• [Task]:
Print the listing below from its opening line through the line holding "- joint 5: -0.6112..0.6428", both ends included.

• [Supplied material]:
---------------

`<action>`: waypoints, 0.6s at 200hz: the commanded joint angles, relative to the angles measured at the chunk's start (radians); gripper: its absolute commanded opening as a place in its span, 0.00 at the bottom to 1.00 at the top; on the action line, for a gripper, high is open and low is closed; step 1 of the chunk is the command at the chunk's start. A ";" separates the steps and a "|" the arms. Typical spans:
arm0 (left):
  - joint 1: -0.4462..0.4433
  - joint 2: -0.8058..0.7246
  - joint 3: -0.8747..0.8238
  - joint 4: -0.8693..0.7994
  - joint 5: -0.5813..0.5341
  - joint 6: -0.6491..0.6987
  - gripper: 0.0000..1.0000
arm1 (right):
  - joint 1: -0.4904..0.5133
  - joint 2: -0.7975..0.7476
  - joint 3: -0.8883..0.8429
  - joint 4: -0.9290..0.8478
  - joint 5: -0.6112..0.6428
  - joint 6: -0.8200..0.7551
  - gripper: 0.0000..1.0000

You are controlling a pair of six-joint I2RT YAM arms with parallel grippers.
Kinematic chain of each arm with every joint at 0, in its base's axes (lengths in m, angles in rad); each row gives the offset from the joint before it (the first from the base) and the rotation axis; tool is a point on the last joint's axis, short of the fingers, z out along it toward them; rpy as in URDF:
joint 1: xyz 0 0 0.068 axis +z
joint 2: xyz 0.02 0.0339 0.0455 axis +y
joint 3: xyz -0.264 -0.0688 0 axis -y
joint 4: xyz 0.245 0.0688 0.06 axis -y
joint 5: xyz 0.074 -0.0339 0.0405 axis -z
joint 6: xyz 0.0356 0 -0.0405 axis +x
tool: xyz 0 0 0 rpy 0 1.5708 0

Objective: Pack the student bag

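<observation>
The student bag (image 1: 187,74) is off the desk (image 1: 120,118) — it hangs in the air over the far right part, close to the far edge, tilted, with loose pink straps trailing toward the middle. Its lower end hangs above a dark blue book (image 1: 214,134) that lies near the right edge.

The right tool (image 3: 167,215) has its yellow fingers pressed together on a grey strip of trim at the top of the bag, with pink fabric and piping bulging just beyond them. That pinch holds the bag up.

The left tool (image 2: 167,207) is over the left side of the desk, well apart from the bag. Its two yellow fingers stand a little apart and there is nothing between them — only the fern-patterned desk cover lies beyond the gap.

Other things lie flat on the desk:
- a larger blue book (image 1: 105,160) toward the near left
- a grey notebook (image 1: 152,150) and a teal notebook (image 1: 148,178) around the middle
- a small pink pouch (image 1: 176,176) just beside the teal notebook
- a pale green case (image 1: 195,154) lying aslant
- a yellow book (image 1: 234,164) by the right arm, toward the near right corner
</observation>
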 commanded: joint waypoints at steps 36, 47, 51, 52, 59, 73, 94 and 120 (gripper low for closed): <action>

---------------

• [Result below]:
`<action>`: waypoints, 0.6s at 200hz: the commanded joint angles, relative to the angles measured at the chunk's start (radians); gripper: its absolute commanded opening as a place in its span, 0.00 at the bottom to 1.00 at the top; on the action line, for a gripper, high is open and low is closed; step 1 of the chunk is the command at the chunk's start. A ";" separates the steps and a "|" the arms. Typical spans:
arm0 (left):
  - joint 1: -0.4462..0.4433
  - joint 2: -0.8058..0.7246
  - joint 3: -0.8747..0.8238
  - joint 4: -0.8693..0.7994
  - joint 5: -0.5813..0.5341
  - joint 6: -0.6491..0.6987
  - gripper: 0.0000..1.0000
arm1 (right):
  - joint 1: -0.4904..0.5133
  - joint 2: -0.7975..0.7476
  - joint 3: -0.8883..0.8429
  - joint 4: -0.9290..0.8478
  - joint 5: -0.6112..0.6428

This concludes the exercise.